Some analysts say that
the focus on using P3s and relying on private sector financing alone won’t
address major gaps in the system, such as in maintenance, since those projects
are unlikely to be profitable enough to entice private investors. And, as CFR
Adjunct Senior Fellow Heidi Crebo-Rediker argues, the United States lacks a
culture of private ownership of major infrastructure, which could pose enduring
political barriers to efforts to privatize swaths of the transportation system
and public utilities.
A
proposal in Congress that has seen some support [PDF]

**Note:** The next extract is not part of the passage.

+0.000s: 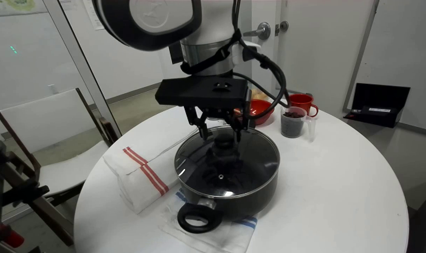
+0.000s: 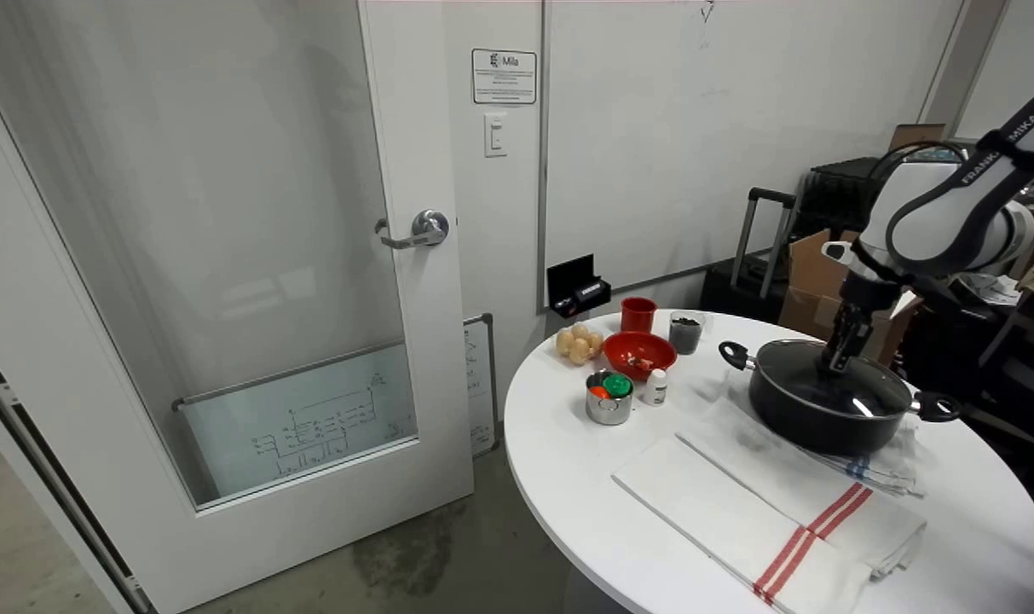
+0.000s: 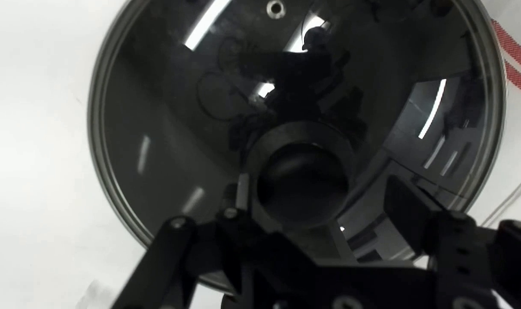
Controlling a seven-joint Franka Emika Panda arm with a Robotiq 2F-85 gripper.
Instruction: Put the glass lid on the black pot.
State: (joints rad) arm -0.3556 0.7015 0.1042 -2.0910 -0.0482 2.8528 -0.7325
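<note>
The round glass lid (image 1: 255, 165) with its metal rim lies flat on the black pot (image 1: 241, 207) in both exterior views. The lid (image 2: 789, 367) and the pot (image 2: 811, 426) stand at the right of the table in an exterior view. My gripper (image 1: 221, 136) is open just over the lid, its fingers on either side of the black knob (image 1: 223, 138). In the wrist view the knob (image 3: 302, 184) is nearer the left finger, with a wide gap to the right finger of my gripper (image 3: 320, 193). I cannot tell whether the left finger touches the knob.
A cloth with blue stripes (image 1: 230, 235) lies under the pot. A folded red-striped towel (image 1: 139, 172) lies beside it. A red bowl (image 2: 640, 354), red mug (image 2: 638, 314), measuring cup (image 2: 685, 334), metal cup (image 2: 609, 409) and white bottle (image 2: 655, 388) stand farther off.
</note>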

is the establishment of a national infrastructure bank. Such a bank would be a
government-owned corporation and, like the TIFIA program, would provide cheap,
long-term financing for infrastructure projects. Supporters argue that this
could overcome the fractured nature of local spending, help coordinate
developments that cross state borders, and give Washington greater ability to
prioritize important projects; they point to the European Union’s version of
such a bank, the European
Investment Bank, as evidence of this. Skeptics point out that
municipal bonds already offer very cheap financing, especially with interest
rates near record lows.
What is President Biden proposing?
President
Donald Trump’s administration put forward several ambitious infrastructure
plans, including a proposed $2 trillion to be included in the fourth COVID-19
recovery package. Little came of them, though he did take executive action to
try and spur investment by shortening some regulatory reviews. President Biden
campaigned on a pledge to “build back better,” and in March 2021, unveiled the
specifics of a $2 trillion infrastructure plan he has hailed as a “once-in-a-generation
investment in America.”
Biden’s
plan includes more
than $600 billion in funding to upgrade physical infrastructure
such as roads and bridges, railways, airports, and water systems. But the Biden
administration is also pushing to expand the traditional definition of infrastructure;
the plan includes money for worker training, research and development, and manufacturing incentives,
as well as $400 billion for in-home medical care for the elderly and people
with disabilities. Additionally, climate change is a major focus of Biden’s
plan, with hundreds of billions of dollars set aside to modernize the U.S.
electrical grid and foster the adoption of electric vehicles nationwide.
To
pay for his plan, Biden proposes hiking the U.S. corporate tax rate to 28
percent, up from 21 percent. The administration is also proposing a new global minimum corporate tax and
other measures to crack down on companies moving overseas for tax
purposes.
However,
the plan has drawn opposition, mostly from Republican lawmakers, complicating
Biden’s efforts to win congressional approval. Top Republicans say Biden’s
plan needs to be substantially pared down to
focus on conventional infrastructure projects such as roads and bridges, and
funded with other revenue sources, such as user fees, rather than tax
increases. Meanwhile, some progressive lawmakers say Biden’s plan does not go
far enough in addressing issues such as housing and climate change.